By Geoffrey Smith
Investing.com -- U.S. stock markets opened mixed on Monday, losing premarket gains amid ongoing uncertainty about the latest stimulus bill to be prepared by Congress.
Expectations that the Federal Reserve will signal a shift to an even looser monetary policy stance at its meeting this week offered some support, as did a modest decline in infection rates at the weekend of some the states hardest hit by the Covid-19 pandemic, as well as a continued rebound in durable goods orders in June.
Despite losing a week to internal divisions, Republican Senators are also likely to present their latest stimulus proposals on Monday, according to weekend reports quoting White House Chief of Staff Mark Meadows. Reports have suggested that the Senate will propose extending the crucial weekly checks that have supported the millions of Americans who lost their jobs since April. However, they appear not to include any money specifically for state and city governments, putting the Senate on a collision course with the Democrat-controlled House of Representatives. The two chambers have little time to hammer out a compromise, but one is still likely given the reluctance of either party, only four months from the election, to be blamed for the consequences.

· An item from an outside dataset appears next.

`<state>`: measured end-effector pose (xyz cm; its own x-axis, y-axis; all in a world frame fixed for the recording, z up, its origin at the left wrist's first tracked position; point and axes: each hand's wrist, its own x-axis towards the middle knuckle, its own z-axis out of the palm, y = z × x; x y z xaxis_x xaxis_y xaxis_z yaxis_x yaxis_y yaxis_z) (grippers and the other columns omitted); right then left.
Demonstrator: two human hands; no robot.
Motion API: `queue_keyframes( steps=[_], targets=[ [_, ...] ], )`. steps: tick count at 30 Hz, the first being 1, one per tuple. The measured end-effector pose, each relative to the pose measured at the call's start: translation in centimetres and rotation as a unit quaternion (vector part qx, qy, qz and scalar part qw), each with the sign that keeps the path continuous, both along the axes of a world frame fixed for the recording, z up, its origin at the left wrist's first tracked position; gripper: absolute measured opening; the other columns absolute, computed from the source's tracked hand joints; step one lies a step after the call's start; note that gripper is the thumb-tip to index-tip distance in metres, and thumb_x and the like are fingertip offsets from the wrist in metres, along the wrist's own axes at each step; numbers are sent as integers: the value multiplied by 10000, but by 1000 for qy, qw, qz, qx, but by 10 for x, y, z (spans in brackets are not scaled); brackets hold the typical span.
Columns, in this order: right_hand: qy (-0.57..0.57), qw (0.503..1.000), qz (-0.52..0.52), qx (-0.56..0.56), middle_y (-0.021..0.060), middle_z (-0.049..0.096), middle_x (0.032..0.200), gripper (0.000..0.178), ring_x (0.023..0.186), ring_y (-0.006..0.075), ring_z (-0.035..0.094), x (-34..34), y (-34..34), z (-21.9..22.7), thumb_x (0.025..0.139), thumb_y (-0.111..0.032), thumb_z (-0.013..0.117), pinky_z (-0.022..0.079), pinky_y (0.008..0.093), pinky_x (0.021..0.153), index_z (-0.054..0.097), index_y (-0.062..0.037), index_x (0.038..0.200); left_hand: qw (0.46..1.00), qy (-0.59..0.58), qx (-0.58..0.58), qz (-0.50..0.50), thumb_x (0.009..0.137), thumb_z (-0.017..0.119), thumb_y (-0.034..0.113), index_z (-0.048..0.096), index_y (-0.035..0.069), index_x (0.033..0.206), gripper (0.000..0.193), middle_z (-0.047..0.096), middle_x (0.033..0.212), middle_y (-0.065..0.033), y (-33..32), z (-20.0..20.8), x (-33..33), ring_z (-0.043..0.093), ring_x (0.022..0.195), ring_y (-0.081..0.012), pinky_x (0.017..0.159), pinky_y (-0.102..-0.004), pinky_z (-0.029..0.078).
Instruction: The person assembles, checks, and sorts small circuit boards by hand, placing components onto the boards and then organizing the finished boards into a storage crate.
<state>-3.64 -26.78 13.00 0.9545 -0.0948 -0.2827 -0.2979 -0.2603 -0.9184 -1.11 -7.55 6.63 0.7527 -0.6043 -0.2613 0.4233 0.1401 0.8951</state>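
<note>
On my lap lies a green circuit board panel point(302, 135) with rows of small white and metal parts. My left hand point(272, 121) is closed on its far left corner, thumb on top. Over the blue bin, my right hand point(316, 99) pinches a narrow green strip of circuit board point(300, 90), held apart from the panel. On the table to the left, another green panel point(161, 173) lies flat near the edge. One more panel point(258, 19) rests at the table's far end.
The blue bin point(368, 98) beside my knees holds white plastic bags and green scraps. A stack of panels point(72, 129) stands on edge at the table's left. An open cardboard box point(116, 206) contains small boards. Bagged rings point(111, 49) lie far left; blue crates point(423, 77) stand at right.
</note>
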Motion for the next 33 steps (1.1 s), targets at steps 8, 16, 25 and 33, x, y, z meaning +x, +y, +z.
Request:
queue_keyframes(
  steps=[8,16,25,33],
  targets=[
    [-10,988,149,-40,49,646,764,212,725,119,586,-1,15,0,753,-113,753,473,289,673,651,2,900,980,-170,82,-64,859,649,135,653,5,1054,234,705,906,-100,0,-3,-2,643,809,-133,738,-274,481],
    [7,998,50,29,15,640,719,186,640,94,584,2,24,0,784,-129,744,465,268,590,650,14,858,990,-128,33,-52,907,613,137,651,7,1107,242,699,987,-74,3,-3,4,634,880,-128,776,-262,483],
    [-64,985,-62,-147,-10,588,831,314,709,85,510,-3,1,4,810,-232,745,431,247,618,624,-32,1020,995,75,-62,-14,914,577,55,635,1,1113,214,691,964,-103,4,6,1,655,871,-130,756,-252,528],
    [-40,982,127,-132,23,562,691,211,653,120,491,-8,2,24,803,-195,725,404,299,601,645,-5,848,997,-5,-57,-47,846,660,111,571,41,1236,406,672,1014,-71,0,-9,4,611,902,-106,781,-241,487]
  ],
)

Even so, few seemed in the mood to add to risk positions, with Gold Futures and Silver Futures seeing the bulk of speculative flows rather than equities. Gold hit a new all-time high while silver surged to its highest level in seven years.
By 9:40 AM ET (1330 GMT), the Dow Jones Industrial Average was down 14 points, or less than 0.1%, at 26,456 points. The S&P 500 was up by 0.2% and the Nasdaq Composite was up by 1.1%, thanks largely to Amazon (NASDAQ:AMZN) and Apple (NASDAQ:AAPL) gaining over 2% on the back of broker recommendations.
Taiwan Semiconductor Manufacturing (NYSE:TSM) stock also gained another 10% on expectations that it will profit from Intel (NASDAQ:INTC)'s inability to start production of the latest generation of chip technology until late 2022 at the earliest. TSM's biggest business is making the chips that other firms design.
Gold mining stocks thrived in line with the price for the underlying asset. Barrick Gold (NYSE:GOLD) gained 5.4% to a seven-year high, while Newmont Goldcorp (NYSE:NEM) rose 4.0% to a new record high.
Earlier, Commerce Department data showed that durable goods orders continued to recover in June, rising another 7.3%. However, the data are little more than a warm-up act for the first reading of second-quarter gross domestic product, which is due on Thursday.